Nosocomial Outbreak Caused by Salmonella enterica Serotype Livingstone Producing CTX-M-27 Extended-Spectrum ß-Lactamase in a Neonatal Unit in Sousse, Tunisia

Olfa Bouallègue-Godet,1 Youssef Ben Salem,1 Laëtitia Fabre,2 Marie Demartin,2 Patrick A. D. Grimont,2 Ridha Mzoughi,3 and François-Xavier Weill2*

Laboratoire de Microbiologie-Immunologie,1 Laboratoire d'Hygiène, Hôpital Farhat Hached, Sousse, Tunisia,3 Centre National de Référence des Salmonella, Unité de Biodiversité des Bactéries Pathogènes Emergentes, Institut Pasteur, INSERM U 389, Paris, France2

Received 6 July 2004/ Returned for modification 10 August 2004/ Accepted 17 October 2004

In this study, we report an outbreak of Salmonella enterica serotype Livingstone resistant to extended-spectrum cephalosporins that occurred in a neonatal ward of the maternity department of Farhat Hached Hospital, Sousse, Tunisia, in 2002. A total of 16 isolates were recovered from 16 babies hospitalized in the ward during the period 1 to 16 July. All these babies developed diarrhea, and three of them developed septicemia. All the isolates demonstrated resistance to ceftriaxone and ceftazidime due to the production of an extended-spectrum ß-lactamase (ESBL). The isolates were also resistant to aminoglycosides (kanamycin, tobramycin, netilmicin, gentamicin, and amikacin) and sulfamethoxazole-trimethoprim. DNA profiles were determined by pulsed-field gel electrophoresis using the XbaI and SpeI endonucleases and by ribotyping with PstI digestion. They yielded the same patterns, showing that the outbreak was caused by a single clone. The ESBL was identified as CTX-M-27 by sequencing of PCR products and by isoelectric focusing. The ESBL resistance was transferred by a 40-kb conjugative plasmid. The mobile insertion sequence ISEcp1 was found to be located upstream of blaCTX-M-27 in the same position as that known for a blaCTX-M-14 sequence. A new gene named dfrA21, encoding resistance to trimethoprim and carried by a 90-kb plasmid, was characterized. The dfrA21 gene was inserted as a single resistance cassette in a class I integron. The babies were treated with colistin, and all except two recovered. The outbreak came to an end when appropriate actions were taken: patient isolation, hand washing, and disinfection of the ward.

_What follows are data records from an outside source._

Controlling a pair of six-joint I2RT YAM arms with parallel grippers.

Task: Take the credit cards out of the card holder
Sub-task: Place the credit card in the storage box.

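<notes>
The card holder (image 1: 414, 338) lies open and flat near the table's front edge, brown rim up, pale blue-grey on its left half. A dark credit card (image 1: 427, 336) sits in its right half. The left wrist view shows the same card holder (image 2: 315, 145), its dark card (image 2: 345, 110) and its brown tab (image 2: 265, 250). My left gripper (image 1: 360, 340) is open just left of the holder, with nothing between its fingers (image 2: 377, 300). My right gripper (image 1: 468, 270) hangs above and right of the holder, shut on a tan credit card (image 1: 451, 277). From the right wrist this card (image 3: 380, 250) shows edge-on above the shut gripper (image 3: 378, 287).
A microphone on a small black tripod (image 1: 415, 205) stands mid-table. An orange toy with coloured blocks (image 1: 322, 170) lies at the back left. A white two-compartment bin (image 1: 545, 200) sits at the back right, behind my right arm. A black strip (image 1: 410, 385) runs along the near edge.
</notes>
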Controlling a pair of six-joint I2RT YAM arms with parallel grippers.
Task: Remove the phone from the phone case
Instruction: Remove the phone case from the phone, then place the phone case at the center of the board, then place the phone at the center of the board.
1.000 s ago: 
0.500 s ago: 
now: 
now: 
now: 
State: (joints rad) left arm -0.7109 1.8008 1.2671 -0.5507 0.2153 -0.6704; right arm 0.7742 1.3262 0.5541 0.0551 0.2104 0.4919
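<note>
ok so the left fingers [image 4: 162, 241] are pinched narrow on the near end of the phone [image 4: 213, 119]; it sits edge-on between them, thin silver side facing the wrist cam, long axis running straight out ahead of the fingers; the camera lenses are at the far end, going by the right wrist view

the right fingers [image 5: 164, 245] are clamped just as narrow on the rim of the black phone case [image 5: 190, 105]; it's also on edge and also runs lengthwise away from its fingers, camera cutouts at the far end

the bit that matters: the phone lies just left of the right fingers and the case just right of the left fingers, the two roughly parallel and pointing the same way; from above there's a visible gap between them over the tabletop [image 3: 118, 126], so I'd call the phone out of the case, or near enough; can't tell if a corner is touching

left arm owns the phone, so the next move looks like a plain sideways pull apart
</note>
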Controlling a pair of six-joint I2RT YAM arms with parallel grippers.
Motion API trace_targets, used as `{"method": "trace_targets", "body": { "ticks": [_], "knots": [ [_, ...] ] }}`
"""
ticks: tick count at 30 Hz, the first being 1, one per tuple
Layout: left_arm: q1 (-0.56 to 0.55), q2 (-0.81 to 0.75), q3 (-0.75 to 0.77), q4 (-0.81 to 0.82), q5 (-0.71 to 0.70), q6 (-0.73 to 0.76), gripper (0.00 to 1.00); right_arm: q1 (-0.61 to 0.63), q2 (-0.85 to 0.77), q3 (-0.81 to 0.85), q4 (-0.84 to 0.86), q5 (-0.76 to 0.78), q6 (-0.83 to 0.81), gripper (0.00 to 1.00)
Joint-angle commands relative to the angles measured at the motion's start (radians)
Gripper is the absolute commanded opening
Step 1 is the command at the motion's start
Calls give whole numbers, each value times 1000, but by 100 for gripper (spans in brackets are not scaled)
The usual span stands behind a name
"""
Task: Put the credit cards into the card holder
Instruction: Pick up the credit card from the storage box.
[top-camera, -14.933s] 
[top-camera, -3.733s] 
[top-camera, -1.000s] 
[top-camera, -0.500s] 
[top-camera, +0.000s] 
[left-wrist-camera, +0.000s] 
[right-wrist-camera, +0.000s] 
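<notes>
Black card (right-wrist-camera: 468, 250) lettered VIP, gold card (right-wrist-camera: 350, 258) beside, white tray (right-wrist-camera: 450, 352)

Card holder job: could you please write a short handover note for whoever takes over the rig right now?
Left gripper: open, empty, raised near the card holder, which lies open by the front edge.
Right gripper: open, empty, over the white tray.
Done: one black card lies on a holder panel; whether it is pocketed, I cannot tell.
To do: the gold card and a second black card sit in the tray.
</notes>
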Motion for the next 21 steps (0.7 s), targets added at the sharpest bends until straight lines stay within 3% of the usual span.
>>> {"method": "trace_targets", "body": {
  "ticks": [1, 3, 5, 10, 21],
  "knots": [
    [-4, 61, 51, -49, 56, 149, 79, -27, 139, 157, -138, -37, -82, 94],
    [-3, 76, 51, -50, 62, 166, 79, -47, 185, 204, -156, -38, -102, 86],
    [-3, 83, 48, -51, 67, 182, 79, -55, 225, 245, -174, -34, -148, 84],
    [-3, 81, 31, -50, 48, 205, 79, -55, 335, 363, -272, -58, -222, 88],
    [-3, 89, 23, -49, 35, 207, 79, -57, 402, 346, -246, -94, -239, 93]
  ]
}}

* Corresponding author. Mailing address: Centre National de Référence des Salmonella, Unité de Biodiversité des Bactéries Pathogènes Emergentes, Institut Pasteur, 28 rue du Docteur Roux, 75724 Paris cedex 15, France. Phone: 33-(0)1 45 68 83 45. Fax: 33-(0)1 45 68 88 37. E-mail: fxweill{at}pasteur.fr.


Journal of Clinical Microbiology, March 2005, p. 1037-1044, Vol. 43, No. 3
0095-1137/05/$08.00+0     doi:10.1128/JCM.43.3.1037-1044.2005
Copyright © 2005, American Society for Microbiology. All Rights Reserved.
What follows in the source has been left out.